## ACTION ITEM
Give back exactly the lines that start at the one containing "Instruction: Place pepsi" and run to the end of the material, leaving out the pictures.
*** Opening of DATASET CONTENT ***
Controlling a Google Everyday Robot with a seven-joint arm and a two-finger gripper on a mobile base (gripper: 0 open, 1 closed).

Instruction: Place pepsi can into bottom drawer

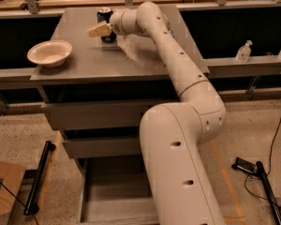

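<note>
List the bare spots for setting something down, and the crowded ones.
Bare: the cabinet top between the bowl and the arm, and the floor of the bottom drawer. Crowded: the back, where the gripper is at the pepsi can.
</note>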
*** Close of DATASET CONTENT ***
## RESULT OF THE TASK
Instruction: Place pepsi can into bottom drawer


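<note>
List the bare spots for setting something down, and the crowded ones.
Bare: the cabinet top between the bowl and the arm, and the floor of the bottom drawer. Crowded: the back, where the gripper is at the pepsi can.
</note>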

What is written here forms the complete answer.